At the time, I was more interested in a dialogue, "What ends?" I questioned. No reply though. Then it hit me that it was odd that I was trying to talk to myself. I let it go; a figment spawned by my weary mind, I rationalized. Dream remnants, if you will.
IVC taught me well. There was this perfect balance of mistakes with learning that left me fluent in language and mathematics. I was giddy the morning of my class, I hit up the Phoenix Grill and grabbed a cup of coffee, and figured I should get to class early. I found my room, and thought of my first day of IVC, when I entered the dirty gray room that was soon to be my Philosophy class. "This room is cleaner looking," I noted.
The teacher was soft spoken. His words were precise and descriptive. His vocabulary bested anything I had even experienced. All of his ideas were completed with a glance to the ground and a terse "mmhm," under his breath. I made the mistake of asking a simple question.
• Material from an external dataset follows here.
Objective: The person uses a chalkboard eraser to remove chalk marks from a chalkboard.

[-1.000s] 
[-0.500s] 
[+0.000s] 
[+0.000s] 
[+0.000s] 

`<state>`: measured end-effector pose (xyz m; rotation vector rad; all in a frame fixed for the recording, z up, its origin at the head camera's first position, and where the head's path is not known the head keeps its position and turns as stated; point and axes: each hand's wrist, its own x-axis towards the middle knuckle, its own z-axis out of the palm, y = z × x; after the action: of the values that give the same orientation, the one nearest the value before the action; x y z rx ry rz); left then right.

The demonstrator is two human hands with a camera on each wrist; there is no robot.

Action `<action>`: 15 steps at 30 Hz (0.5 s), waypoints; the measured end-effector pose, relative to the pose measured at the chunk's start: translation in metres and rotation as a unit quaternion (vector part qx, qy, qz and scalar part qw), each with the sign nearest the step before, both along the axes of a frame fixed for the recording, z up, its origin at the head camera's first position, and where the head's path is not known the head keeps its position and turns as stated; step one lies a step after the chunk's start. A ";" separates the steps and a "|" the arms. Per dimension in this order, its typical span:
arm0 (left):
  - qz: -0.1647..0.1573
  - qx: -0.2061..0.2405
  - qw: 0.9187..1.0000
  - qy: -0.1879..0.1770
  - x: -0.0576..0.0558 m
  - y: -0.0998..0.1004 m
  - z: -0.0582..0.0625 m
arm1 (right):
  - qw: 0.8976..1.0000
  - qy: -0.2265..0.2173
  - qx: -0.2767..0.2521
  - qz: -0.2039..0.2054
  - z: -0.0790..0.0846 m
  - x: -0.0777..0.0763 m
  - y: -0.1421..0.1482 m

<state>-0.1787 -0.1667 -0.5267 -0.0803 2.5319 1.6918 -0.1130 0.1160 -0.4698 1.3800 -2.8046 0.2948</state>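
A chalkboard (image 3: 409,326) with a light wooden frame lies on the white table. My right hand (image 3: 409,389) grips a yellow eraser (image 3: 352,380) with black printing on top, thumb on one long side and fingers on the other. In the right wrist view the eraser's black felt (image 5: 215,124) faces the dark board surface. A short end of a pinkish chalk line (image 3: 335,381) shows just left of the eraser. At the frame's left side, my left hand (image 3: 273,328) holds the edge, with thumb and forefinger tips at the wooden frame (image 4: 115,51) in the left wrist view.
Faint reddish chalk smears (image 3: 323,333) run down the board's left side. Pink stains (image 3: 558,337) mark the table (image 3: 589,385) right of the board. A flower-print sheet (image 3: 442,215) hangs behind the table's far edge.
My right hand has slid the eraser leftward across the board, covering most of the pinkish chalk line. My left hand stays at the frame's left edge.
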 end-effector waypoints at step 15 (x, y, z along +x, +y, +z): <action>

My mathematics was a little under-exercised, but the confidence was still in it. Like an aged out of shape marathoner believing he could still run a marathon because he did it "one time," I hung around after class and challenged a proof.
"I have a question," I said.
The last person exited the classroom, and he took a seat. The notion that he was nervous passed through my mind (I often find a seat when I am nervous).
I had prepped, I pulled a marker from my backpack, and began to write on the board. Instantly, and I do mean the instant my marker hit the board I was already defeated. The first thought in my mind had been a fallacy. No one was impressed.
I left feeling quite defeated, and shaken.
Similar happenings emerged in my classical mechanics class. My logic skills are still up to par though, so that is a positive.